Excerpts from a dataset:

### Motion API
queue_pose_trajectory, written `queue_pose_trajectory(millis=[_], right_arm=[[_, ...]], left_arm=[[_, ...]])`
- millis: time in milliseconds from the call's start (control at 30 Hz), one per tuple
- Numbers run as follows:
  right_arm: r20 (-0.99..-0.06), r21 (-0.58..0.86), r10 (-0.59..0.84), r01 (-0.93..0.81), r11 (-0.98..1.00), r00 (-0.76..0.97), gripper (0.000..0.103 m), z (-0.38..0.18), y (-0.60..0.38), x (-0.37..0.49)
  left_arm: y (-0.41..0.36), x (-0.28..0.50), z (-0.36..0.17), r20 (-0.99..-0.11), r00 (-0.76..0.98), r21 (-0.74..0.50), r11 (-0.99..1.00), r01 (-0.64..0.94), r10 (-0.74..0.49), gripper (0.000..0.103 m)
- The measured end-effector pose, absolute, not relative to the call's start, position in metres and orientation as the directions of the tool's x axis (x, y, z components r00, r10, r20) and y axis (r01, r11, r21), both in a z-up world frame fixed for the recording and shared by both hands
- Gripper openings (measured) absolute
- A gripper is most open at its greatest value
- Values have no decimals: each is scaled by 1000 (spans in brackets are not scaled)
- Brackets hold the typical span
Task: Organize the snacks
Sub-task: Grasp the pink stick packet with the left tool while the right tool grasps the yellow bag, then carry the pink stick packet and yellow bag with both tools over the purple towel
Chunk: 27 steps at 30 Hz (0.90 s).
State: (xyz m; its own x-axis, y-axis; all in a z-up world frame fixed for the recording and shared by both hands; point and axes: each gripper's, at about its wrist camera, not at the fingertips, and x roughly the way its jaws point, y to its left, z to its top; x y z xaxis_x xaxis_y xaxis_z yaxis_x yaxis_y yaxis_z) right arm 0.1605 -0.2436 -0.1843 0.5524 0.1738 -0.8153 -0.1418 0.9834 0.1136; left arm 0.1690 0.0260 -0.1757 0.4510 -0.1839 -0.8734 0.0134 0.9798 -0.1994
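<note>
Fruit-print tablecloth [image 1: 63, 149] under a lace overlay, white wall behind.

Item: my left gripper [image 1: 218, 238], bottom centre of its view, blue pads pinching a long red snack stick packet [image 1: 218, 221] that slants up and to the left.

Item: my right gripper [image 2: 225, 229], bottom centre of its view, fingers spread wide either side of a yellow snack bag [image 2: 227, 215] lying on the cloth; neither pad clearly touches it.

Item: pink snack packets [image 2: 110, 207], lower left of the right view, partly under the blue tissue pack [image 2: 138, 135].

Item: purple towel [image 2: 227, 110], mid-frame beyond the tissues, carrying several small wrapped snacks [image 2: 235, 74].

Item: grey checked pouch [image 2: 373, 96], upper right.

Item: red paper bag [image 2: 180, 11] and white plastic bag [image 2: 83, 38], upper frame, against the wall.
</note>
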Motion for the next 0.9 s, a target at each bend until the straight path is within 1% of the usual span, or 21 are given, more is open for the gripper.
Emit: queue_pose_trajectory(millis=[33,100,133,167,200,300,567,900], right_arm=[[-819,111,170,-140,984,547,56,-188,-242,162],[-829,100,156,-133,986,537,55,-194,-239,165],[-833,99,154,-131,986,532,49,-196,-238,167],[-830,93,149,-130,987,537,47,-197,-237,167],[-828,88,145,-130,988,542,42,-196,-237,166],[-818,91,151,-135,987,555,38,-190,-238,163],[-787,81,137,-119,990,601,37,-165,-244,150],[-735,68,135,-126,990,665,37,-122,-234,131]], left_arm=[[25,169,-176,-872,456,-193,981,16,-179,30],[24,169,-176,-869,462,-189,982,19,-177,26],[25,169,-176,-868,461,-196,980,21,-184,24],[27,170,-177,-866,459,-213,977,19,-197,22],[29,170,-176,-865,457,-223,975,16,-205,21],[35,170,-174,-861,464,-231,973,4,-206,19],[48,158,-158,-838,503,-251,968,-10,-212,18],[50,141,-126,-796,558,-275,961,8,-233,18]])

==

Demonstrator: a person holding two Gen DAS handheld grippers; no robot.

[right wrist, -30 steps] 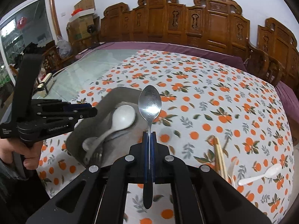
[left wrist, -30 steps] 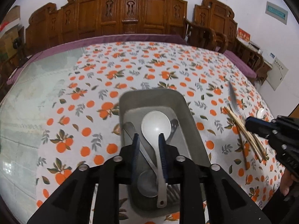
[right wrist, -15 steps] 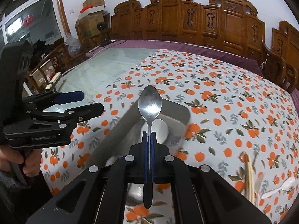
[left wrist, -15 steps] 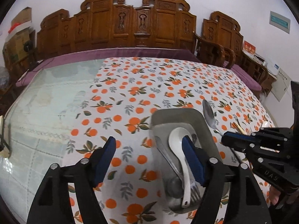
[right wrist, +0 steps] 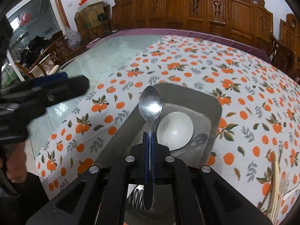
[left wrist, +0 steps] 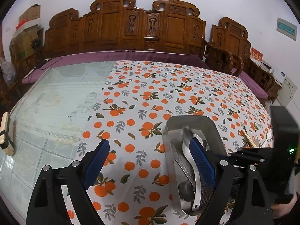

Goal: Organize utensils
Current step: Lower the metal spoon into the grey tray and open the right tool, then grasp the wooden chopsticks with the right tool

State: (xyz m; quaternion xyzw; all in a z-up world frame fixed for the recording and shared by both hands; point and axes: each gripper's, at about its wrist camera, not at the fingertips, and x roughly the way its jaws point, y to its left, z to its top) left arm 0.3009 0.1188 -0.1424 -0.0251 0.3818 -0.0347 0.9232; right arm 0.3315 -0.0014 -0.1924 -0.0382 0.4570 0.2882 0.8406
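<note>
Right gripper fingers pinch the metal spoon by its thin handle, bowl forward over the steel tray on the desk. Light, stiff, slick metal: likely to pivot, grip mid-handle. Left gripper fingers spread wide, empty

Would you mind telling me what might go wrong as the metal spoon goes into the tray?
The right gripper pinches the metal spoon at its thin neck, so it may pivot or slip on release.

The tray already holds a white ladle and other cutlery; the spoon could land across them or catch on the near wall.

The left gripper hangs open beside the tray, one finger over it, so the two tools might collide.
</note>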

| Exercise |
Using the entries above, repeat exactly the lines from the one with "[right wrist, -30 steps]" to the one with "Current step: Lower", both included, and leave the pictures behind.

| Output for this task |
[right wrist, -30 steps] 
[left wrist, -30 steps] 
[right wrist, -15 steps] 
[left wrist, -15 steps] 
[right wrist, +0 steps] 
[left wrist, +0 steps] 

Goal: Organize utensils
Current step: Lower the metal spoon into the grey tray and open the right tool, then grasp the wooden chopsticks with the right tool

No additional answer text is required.